Participants include students at all phases of their education journey. Both undergraduates and graduates are taking part, including teaching and research assistants. The summer intensive forms a part of the Graphic Research Unit’s Superlab project — a “large-scale, ongoing investigation into new ways of thinking about education in studio practice.”

At the root of the curriculum is a pair of ideas: “design as translation,” and “design as a form of meta-reflection on studio practice in the age of pandemic response.”

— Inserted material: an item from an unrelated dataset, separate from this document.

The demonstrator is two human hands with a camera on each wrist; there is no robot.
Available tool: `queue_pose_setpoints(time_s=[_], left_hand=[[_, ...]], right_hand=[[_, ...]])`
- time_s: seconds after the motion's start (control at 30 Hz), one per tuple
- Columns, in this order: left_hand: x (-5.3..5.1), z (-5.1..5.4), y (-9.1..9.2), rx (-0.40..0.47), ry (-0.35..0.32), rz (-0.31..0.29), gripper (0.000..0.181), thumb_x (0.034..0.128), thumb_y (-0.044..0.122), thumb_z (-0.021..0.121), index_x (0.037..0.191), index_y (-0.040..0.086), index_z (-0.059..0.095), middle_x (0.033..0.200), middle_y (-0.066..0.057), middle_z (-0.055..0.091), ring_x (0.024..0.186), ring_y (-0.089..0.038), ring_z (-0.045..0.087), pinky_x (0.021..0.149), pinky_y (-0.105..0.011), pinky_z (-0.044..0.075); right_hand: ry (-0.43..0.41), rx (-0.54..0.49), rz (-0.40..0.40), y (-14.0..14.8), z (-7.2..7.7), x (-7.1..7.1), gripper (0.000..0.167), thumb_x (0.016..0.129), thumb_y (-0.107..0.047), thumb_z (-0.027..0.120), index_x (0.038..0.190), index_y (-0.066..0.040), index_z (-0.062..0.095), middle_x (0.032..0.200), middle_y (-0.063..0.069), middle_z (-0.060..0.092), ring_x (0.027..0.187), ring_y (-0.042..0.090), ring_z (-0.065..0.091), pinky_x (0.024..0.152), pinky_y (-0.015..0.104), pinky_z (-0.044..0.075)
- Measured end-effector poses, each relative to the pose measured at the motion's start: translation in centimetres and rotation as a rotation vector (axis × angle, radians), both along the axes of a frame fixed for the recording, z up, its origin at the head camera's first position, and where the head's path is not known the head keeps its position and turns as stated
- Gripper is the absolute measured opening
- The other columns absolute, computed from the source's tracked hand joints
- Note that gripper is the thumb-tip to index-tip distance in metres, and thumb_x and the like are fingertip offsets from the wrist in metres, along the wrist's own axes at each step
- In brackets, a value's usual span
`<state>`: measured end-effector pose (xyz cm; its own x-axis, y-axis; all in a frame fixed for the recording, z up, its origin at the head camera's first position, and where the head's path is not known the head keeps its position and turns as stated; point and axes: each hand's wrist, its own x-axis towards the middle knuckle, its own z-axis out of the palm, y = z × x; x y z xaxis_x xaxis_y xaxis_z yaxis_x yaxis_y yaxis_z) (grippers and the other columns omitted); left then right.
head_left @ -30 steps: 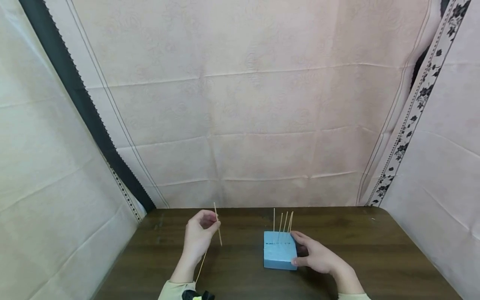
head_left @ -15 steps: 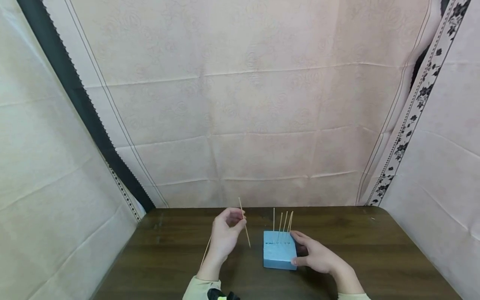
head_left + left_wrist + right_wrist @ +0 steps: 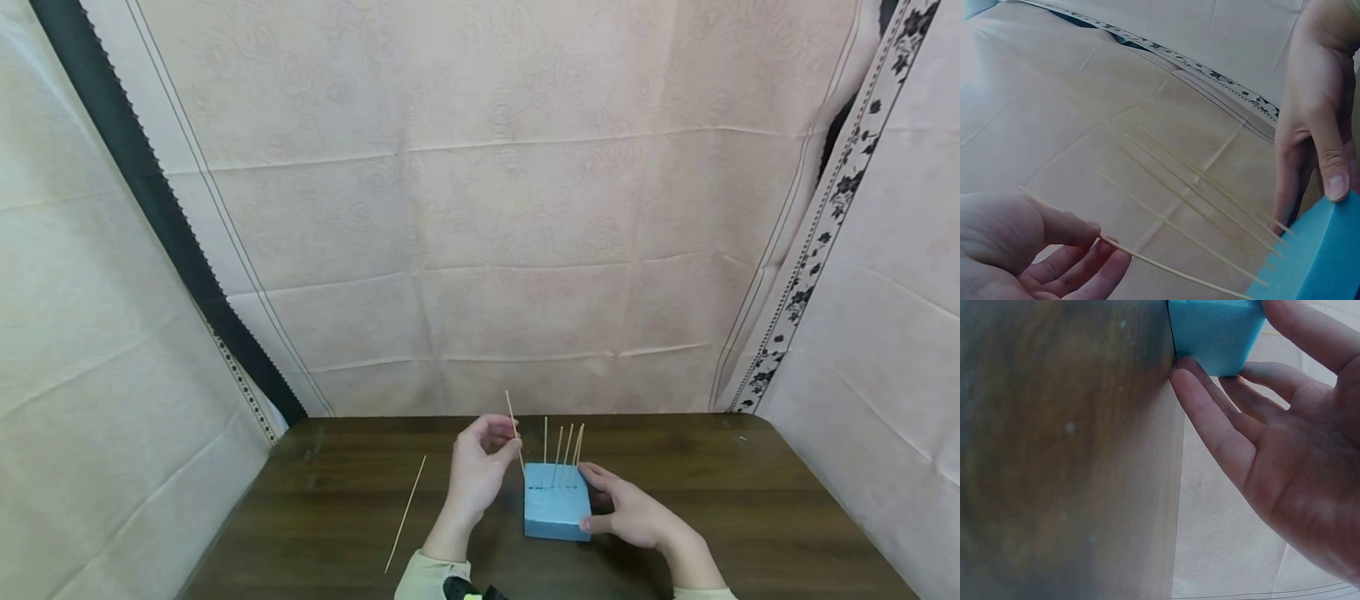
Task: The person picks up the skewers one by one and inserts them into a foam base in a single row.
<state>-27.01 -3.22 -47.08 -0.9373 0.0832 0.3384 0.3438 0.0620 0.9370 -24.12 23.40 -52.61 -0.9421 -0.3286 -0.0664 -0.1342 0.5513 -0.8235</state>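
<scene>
A thin wooden skewer (image 3: 510,408) is pinched between the thumb and fingertips of my left hand (image 3: 476,475), tilted with its top to the left. Its lower end reaches the left back edge of a light blue foam block (image 3: 557,505); whether it touches, I cannot tell. Several skewers (image 3: 1194,181) stand in a row in the block, toward its back. My right hand (image 3: 633,510) grips the block's right side, thumb at the front and fingers toward the back. In the right wrist view, fingers (image 3: 1213,415) lie against the block (image 3: 1216,334).
One loose skewer (image 3: 406,512) lies on the dark wooden table (image 3: 330,517), left of my left arm. Pale cloth (image 3: 525,250) hangs behind the table and along both sides.
My left hand has moved right with the skewer, from over the table's left part to the block's left edge. The loose skewer has come fully into sight. My right hand stays on the block.
</scene>
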Motion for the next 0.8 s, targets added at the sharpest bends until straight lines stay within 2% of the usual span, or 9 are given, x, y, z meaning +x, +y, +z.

Design as translation, Katherine says, highlights how information design and communication design are very much social practices. Designers in these disciplines take many different approaches to interpreting knowledge, data, experiences, stories and ideas, she says. But this act of interpretation is always undertaken in relation to audiences, collaborators and other communities.

“This key consideration underlines how the work of the designer is embedded in the social realm at every stage, even though the work can be profoundly personal or subjective,” she says.

The idea of meta-reflection, Katherine says, refers to using design “ways of knowing” to consider the practice of design itself.

“Meta-reflection suggests the capacity of design practice to act as a form of critique of practice, to re-interpret the overarching frame, and further, to act as a form of activism,” she says.

Applying these ideas as tools to “reframe and reconsider one’s own design practice" is a way of "building resilience in the participants,” she adds, noting the course aims to show students how to develop a remote studio practice as an anchor point amidst expectations and objectives unmoored by the destabilizing effects of the pandemic.

“Many of our students feel pressure to spend time over the summer between 3rd and 4th years thinking about their final thesis projects,” Katherine says. “My intention is for this intensive to provide support to students, help them reflect on all their ideas and plans, and also adapt or develop ways of undertaking these.”

She points to the "surreal density" of composite photographs by designer and recent grad Devansh Parikh (MDes 2020) as a particularly relevant example of a studio response to pandemic restrictions around social distancing.

Ultimately, Katherine hopes showing how the impacts of COVID-19 may be viewed as a “constraint,” rather than an obstacle, will empower students to see remote working as an opportunity, rather than a hindrance.

“Working with various sets of constraints should be familiar territory for designers,” she says. “We need to see the greater setting of remote studio practice as subject to the same critical considerations.”